Your task is to repeat the entries exactly from their first line through the line with "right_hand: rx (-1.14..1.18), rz", and to stop there.

◆ ◆ ◆ ◆ ◆ ◆ ◆

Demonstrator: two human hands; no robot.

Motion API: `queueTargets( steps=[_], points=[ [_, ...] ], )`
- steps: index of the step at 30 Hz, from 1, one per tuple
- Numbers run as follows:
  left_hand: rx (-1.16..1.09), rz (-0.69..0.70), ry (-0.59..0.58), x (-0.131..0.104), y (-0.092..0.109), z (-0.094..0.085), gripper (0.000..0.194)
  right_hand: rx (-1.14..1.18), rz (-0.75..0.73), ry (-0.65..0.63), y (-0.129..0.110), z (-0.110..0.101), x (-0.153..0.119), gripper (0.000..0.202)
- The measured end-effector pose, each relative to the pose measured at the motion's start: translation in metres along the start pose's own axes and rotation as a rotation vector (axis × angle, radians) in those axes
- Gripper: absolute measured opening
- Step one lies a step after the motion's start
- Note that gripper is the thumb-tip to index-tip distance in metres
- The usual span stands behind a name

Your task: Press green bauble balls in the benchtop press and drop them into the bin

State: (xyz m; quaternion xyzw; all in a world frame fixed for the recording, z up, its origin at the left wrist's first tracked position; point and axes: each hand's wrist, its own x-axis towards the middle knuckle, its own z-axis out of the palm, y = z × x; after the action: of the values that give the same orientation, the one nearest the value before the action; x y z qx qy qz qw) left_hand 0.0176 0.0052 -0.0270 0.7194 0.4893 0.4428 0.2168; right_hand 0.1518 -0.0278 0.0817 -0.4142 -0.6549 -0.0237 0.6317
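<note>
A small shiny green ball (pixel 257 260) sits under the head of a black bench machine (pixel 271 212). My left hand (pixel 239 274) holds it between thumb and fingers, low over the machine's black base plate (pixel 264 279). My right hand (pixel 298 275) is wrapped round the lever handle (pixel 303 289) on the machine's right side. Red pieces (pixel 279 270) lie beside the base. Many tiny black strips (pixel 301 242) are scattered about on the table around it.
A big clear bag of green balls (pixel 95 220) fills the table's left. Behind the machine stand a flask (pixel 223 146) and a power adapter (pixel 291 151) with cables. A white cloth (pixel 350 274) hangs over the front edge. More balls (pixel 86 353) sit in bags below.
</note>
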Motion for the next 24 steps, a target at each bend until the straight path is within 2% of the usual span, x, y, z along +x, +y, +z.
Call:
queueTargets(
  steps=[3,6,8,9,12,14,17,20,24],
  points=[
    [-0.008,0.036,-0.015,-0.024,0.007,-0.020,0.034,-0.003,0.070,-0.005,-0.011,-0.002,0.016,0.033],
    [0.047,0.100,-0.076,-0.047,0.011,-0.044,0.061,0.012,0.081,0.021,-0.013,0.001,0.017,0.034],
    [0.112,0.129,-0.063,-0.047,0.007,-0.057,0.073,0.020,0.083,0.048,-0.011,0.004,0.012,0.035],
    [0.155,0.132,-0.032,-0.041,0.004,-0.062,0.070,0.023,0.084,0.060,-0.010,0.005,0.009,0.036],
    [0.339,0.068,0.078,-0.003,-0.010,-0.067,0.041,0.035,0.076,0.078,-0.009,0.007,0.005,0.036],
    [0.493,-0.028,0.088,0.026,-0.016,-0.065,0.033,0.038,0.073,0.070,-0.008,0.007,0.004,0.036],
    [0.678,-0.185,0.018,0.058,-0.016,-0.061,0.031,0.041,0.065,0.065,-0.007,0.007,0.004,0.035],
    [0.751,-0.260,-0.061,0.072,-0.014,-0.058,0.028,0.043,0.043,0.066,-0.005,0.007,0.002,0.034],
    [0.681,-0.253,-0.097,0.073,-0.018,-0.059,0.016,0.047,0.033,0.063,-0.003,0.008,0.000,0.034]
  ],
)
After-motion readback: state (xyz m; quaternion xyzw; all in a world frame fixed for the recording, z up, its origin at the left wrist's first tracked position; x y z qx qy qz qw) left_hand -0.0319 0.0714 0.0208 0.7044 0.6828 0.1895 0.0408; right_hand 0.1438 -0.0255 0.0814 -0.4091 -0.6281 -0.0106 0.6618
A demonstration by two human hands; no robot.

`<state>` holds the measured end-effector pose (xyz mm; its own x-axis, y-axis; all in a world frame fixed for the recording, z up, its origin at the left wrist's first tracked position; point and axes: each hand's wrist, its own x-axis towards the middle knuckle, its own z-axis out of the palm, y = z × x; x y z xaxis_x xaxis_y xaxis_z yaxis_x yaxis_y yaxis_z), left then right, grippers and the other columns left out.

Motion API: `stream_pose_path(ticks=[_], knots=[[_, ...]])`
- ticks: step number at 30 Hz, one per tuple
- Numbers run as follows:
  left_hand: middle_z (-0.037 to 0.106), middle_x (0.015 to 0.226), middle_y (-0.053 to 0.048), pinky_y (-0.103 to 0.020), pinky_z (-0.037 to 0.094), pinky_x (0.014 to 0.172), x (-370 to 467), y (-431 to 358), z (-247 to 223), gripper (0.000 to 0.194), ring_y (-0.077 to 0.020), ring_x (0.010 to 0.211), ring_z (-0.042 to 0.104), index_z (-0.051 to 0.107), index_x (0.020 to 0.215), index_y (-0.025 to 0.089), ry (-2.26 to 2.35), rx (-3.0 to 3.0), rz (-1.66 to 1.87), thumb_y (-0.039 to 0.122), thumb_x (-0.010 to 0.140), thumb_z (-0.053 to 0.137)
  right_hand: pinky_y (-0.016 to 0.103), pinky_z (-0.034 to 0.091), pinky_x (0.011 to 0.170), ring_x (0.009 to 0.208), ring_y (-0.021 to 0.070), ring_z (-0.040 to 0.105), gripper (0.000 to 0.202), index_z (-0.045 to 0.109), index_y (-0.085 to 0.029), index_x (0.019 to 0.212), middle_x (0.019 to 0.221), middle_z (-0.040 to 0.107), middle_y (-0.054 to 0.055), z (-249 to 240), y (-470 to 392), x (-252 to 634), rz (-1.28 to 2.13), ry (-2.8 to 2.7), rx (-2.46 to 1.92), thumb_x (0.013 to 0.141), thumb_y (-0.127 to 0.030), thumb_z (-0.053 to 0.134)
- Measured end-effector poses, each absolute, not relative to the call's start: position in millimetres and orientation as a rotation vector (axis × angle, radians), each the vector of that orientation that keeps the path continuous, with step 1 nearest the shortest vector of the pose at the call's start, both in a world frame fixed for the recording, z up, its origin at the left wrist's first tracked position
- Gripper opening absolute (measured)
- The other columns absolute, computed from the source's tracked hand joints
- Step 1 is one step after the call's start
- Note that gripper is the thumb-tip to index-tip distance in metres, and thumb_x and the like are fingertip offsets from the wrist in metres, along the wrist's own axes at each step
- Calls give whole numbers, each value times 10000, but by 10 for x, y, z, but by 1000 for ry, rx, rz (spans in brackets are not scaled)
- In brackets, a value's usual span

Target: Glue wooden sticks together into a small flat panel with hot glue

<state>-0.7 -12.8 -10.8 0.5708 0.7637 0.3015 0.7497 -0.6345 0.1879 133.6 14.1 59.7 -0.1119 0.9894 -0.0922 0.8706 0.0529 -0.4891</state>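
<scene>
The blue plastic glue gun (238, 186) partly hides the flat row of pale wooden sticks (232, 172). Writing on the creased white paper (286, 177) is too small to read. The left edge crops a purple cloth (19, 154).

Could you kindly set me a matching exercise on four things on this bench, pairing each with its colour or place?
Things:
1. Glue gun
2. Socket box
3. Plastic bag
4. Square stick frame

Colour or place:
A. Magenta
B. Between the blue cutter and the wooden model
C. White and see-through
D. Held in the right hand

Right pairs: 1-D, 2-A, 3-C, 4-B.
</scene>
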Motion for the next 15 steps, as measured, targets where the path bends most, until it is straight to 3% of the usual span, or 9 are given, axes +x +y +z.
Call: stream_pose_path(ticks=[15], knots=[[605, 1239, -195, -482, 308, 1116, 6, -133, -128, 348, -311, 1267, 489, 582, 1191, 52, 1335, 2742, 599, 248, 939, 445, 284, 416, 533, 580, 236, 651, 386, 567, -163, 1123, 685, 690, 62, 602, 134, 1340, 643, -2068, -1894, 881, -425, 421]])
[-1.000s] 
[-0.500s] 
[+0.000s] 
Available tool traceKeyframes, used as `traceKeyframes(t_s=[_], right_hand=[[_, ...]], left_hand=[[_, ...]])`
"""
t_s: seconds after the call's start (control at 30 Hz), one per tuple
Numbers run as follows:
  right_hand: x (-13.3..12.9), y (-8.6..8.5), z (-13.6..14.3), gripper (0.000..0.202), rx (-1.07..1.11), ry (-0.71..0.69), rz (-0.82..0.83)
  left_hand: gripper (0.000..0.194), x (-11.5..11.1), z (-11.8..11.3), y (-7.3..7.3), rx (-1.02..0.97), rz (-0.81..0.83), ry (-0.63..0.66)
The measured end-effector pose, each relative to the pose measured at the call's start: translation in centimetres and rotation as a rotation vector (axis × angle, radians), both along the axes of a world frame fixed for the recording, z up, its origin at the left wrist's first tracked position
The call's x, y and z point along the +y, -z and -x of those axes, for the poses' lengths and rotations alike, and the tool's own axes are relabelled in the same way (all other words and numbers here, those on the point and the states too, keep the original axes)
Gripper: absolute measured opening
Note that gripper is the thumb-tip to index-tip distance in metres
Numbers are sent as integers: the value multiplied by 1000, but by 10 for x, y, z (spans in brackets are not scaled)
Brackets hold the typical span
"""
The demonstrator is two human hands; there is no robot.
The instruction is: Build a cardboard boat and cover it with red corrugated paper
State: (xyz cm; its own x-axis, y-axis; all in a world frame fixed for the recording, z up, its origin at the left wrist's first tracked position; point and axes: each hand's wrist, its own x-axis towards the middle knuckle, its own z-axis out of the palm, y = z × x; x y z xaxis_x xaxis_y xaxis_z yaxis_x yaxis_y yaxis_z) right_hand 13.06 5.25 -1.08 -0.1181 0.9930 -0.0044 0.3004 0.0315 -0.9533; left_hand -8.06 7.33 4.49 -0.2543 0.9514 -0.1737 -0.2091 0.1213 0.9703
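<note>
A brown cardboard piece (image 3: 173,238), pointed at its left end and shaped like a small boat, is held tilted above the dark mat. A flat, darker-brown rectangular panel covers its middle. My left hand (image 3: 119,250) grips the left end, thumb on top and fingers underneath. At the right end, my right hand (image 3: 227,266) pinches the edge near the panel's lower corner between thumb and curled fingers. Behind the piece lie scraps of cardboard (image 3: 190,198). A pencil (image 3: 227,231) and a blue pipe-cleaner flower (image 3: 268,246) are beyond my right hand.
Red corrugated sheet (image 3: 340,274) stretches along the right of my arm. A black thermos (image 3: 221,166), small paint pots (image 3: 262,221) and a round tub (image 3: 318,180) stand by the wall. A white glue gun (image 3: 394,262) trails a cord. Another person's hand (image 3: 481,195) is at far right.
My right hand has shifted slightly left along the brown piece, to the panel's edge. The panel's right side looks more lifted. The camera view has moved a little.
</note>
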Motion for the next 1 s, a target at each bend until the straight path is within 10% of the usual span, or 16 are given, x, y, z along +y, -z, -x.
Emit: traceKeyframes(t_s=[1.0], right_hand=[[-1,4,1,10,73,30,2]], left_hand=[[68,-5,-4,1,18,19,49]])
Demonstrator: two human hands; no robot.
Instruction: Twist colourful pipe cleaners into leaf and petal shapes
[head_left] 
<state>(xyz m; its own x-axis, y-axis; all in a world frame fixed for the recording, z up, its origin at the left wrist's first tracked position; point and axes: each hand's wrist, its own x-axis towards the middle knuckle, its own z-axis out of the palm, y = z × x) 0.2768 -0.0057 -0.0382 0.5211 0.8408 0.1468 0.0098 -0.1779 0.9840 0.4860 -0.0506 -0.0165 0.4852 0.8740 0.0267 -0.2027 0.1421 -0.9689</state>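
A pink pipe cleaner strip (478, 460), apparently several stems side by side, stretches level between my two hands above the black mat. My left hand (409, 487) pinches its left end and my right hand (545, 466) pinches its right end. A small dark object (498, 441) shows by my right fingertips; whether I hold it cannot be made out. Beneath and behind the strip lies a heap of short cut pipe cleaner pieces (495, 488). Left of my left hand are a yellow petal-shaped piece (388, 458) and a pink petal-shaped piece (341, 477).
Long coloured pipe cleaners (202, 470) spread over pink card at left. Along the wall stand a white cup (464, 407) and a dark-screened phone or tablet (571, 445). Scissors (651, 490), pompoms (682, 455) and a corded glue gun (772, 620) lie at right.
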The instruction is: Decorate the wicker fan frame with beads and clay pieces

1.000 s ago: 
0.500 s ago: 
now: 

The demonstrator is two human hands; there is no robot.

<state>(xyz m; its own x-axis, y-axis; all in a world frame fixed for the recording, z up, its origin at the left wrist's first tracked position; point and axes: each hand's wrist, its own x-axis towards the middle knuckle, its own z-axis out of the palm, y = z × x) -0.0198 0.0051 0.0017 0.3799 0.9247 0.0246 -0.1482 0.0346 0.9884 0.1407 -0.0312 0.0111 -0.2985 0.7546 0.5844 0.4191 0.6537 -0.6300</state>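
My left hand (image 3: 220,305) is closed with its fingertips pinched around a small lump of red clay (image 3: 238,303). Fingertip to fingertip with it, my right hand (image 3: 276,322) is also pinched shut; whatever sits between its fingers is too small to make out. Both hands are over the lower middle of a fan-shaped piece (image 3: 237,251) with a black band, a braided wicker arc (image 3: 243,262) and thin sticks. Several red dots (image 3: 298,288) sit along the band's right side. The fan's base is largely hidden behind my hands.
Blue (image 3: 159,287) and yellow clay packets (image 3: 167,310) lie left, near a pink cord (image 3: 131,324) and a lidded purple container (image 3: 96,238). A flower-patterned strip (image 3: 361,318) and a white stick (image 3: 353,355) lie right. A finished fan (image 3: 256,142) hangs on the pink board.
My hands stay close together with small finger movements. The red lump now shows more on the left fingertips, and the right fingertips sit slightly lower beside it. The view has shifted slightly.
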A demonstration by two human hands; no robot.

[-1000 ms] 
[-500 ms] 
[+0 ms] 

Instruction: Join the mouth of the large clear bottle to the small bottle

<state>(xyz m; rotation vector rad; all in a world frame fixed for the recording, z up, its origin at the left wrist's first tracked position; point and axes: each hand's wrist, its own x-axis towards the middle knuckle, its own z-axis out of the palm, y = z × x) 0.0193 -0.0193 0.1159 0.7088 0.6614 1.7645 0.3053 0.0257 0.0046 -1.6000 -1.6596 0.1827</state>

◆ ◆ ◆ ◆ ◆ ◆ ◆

TASK OUTPUT
Demonstrator: two human hands; no robot.

Motion API: `queueTargets( steps=[_], points=[ [_, ...] ], )`
- steps: index of the step at 30 Hz, from 1, one per tuple
- Numbers run as follows:
  left_hand: rx (-1.16..1.09), rz (-0.69..0.70), ry (-0.59..0.58), x (-0.131..0.104), y (-0.092..0.109), z (-0.094..0.085), gripper (0.000..0.194)
  right_hand: rx (-1.14..1.18), rz (-0.75..0.73), ry (-0.65..0.63), y (-0.129..0.110), z (-0.110..0.101), x (-0.153..0.119), gripper (0.000..0.202)

No more output is needed.